In 2009, the Atlantic Union Conference ministerial and education departments led a Pastors and Teachers Convention in Providence Rhode Island. To plan this event, union and conference ministerial directors met with their counterparts in education, including the academy principals. These joint planning sessions became part of the spring education council for two years prior to the convention.

After the convention, the departments continued to meet each spring to dialogue about how ministers and educators can work together to nurture the youth in our churches and schools to have a personal relationship with Christ. Four years ago, the youth department joined in this collaboration.

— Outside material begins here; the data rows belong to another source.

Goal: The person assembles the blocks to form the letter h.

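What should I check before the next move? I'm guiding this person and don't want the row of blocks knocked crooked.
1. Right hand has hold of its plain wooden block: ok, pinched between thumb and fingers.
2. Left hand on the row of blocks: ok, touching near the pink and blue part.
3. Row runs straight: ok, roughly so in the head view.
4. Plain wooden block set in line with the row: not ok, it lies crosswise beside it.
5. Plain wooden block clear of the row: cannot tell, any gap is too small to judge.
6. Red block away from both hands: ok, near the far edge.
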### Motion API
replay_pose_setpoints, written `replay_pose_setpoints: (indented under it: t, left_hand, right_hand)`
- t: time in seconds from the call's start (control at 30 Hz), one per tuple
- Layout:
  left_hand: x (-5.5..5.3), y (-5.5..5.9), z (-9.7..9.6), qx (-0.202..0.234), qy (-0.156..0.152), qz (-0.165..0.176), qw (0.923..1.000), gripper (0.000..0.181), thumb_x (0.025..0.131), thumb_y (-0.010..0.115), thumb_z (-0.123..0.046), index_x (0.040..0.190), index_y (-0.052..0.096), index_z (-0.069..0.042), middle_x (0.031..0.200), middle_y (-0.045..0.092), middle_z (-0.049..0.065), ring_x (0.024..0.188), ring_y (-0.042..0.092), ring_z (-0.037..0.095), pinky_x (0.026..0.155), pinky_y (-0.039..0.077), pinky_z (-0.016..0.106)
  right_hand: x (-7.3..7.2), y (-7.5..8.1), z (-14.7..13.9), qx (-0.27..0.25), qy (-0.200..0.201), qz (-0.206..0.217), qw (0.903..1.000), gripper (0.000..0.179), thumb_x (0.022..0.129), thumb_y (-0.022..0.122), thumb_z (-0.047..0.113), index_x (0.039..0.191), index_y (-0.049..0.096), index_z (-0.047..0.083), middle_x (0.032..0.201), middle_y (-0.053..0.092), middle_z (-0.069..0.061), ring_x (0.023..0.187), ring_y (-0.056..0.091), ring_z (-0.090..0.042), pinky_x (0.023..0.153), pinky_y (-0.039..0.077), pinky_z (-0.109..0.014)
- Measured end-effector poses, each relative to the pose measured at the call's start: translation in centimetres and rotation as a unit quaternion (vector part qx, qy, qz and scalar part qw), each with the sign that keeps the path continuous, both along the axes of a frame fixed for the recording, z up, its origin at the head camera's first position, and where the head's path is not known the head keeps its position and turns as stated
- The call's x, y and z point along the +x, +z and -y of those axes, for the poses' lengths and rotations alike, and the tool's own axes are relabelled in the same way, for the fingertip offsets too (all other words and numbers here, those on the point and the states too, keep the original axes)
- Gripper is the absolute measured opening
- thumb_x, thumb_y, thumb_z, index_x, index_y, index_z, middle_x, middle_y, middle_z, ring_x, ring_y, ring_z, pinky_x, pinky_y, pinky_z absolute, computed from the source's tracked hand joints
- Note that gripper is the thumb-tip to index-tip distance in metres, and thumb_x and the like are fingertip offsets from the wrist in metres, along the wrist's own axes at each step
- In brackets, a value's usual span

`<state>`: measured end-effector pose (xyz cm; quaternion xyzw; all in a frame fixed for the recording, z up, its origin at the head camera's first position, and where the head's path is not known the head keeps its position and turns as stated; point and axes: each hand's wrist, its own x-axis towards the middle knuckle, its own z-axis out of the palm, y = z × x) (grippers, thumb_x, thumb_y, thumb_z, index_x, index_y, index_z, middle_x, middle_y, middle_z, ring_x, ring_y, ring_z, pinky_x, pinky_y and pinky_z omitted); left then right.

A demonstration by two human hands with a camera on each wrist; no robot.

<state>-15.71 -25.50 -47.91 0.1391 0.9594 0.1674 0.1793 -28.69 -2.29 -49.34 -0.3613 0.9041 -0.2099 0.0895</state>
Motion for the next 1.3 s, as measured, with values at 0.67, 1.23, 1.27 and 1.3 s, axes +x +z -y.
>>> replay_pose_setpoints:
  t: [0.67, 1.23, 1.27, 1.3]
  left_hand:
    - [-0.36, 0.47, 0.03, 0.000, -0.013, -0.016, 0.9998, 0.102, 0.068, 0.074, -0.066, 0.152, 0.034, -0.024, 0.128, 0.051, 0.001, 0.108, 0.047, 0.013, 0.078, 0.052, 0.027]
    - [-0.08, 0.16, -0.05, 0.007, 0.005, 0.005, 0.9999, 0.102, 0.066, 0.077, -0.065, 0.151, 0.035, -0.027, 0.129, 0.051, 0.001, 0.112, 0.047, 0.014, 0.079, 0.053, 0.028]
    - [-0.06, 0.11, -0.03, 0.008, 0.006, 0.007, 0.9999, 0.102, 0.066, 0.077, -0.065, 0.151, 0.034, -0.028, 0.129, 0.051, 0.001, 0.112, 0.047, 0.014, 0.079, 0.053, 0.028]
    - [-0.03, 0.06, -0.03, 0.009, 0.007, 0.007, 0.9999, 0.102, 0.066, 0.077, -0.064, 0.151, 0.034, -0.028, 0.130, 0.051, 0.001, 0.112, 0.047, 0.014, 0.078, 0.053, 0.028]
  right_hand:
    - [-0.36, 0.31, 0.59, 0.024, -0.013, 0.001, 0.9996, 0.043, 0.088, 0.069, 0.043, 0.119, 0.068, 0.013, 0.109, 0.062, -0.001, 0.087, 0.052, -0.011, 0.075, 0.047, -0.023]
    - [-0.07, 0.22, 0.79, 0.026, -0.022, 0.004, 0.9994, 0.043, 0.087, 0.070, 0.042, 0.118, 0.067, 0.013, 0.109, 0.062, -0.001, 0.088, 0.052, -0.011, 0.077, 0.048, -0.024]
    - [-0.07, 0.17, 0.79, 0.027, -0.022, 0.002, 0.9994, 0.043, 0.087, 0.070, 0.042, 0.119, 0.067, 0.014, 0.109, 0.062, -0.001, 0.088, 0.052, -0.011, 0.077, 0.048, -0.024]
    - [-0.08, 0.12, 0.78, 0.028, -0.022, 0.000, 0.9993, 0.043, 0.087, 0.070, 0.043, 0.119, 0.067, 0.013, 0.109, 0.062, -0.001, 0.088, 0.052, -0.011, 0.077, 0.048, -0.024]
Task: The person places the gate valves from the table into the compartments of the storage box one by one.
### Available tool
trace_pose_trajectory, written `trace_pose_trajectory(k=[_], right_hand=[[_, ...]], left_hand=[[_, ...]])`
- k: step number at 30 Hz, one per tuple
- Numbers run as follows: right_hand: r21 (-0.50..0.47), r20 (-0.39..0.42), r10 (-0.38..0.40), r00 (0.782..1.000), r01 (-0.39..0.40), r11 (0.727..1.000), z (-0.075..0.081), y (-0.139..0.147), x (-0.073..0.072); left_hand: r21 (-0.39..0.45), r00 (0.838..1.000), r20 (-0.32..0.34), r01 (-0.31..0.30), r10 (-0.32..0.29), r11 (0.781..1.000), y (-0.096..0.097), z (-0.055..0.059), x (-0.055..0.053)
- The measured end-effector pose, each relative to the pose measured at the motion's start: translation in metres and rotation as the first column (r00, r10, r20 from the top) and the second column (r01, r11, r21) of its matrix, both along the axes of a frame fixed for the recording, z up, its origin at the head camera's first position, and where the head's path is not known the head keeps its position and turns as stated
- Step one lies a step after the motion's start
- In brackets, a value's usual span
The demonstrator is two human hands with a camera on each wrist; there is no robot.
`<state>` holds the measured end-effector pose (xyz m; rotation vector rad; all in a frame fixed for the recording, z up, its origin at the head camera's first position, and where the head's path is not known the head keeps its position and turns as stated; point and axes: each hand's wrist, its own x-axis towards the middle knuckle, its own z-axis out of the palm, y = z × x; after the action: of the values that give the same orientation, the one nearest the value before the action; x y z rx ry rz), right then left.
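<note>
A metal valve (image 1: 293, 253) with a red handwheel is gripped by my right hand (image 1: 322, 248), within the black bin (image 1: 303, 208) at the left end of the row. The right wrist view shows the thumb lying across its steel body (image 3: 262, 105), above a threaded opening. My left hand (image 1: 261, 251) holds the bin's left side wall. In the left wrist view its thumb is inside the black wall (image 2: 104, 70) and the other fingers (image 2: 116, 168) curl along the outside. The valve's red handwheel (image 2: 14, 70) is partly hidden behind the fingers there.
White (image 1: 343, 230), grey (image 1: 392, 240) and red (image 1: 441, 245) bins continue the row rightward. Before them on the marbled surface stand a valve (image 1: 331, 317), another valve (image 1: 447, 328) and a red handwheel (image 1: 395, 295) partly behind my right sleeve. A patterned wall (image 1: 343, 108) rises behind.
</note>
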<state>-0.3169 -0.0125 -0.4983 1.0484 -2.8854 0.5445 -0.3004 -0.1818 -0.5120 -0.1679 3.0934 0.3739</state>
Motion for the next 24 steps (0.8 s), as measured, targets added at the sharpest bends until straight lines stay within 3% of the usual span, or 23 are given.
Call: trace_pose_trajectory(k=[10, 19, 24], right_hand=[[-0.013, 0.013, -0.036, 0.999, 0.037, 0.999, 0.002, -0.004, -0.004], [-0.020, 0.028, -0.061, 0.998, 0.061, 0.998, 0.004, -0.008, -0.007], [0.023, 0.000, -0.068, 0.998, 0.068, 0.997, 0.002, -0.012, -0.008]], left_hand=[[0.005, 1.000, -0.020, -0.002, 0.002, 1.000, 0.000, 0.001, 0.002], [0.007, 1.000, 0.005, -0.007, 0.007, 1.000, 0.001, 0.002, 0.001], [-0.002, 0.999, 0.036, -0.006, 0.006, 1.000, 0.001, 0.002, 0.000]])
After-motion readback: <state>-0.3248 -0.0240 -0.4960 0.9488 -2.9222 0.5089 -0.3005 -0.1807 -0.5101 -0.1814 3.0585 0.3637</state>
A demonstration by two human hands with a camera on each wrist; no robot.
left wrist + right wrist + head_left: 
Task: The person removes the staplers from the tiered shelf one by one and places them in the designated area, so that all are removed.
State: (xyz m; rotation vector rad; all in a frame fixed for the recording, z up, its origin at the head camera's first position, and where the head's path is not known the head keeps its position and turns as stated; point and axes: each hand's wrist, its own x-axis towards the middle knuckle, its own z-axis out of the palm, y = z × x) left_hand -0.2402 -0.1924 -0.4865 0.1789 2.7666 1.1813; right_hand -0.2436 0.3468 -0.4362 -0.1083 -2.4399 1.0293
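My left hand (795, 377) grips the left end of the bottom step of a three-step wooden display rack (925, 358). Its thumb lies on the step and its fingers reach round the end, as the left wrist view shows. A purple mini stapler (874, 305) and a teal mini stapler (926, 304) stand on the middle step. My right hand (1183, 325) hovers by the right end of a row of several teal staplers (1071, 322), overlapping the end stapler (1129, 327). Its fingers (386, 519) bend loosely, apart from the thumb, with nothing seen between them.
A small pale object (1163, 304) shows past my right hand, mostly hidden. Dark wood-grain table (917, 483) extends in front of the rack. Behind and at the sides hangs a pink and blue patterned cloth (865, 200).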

This year it was determined that the departments would establish specific objectives and assess their implementation during each of the subsequent spring meetings. Prior to the April 25 gathering in Ogunquit, Maine, the union departmental directors submitted two objectives that would represent a unified approach to strengthening the spiritual lives of our children and youth. Following are the joint initiatives that personnel from each department pledged to undertake in this ministry partnership.

Education With Youth:
• Determine Adventist values to emphasize—e.g. the Sabbath, the second coming of Christ, etc.
• Plan joint programs that reiterate these values.
• Prioritize, using timelines, the values selected to focus on each year.
• Coordinate calendars to facilitate joint activities.
• Determine a common creed to be used by all entities, e.g. the Pathfinder Pledge.
• Plan joint mission trips.
• Arrange joint social activities

Education With Ministerial:
• Use required “service hours” to assist churches/pastors.
• Promote in churches the same Adventist values on which youth and education will focus.
• Organize activities for church youth, such as Bible Labs.
• Conduct in churches oratorical and essay-writing contests for church youth.
• Plan joint mission trips.
• Arrange joint social activities.

Ministerial Department With Youth:
• Dialogue with youth, listening to, and gaining an understanding of their views.
• Be intentional about including youth in church operation.
• Empower youth to take responsibility.
• Plan a youth evangelism year—with youth targeting youth.
• Model values for youth.
• Initiate coaching of adults by youth in the use of technology. e.g. using iPhones, iPads, etc.

Ministerial Department With Education:
• Encourage church pastors to support Adventist education by:
1. Sending their children to Adventist schools
2. Publicly promoting Adventist education from the pulpit
3. Providing financial support for the children of church members
4. Providing financial assistance to the children of new believers so they can attend Adventist schools
5. Emphasizing and promoting campus ministries
6. Providing a nurturing environment for Adventist students attending non-Adventist schools
7. Promoting Adventist education during evangelistic campaigns—have booths display information about the schools and resources
associated with the schools.

Youth Department With Education:
• Partner with the education department to plan annual academy leadership training with the goal to strengthen our youths’ commitment to become workers for God in the Seventh-day Adventist Church as well as their communities.

Youth Department With Ministerial:
• Foster a spiritual awakening among the youth and young adults in the church to rekindle a sense of alertness to the prophetic significance of the times in which we live and reignite the flames of hope in the soon return of Jesus Christ.
• Inspire youth and young adults in the church to live in active preparation for the second coming of Christ and to boldly share their faith with their peers.

To ensure the success of these initiatives, the support of all church members is solicited—“It takes a village!” As we see the fulfillment of prophecy and recognize the closeness of Christ’s return, may God help us to remember, “The Lord has appointed the youth to be His helping hand”—Testimonies for the Church, vol. 7, p. 64.

“With such an army of workers as our youth, rightly trained, might furnish, how soon the message of a crucified, risen, and soon-coming Saviour might be carried to the whole world!”—Education, p. 271.

I urge you to allow the Holy Spirit to reveal how you can participate in this effort to nurture the youth in our churches, schools, and youth gatherings.

Astrid Thomassian is the Atlantic Union Conference education and children’s ministries director.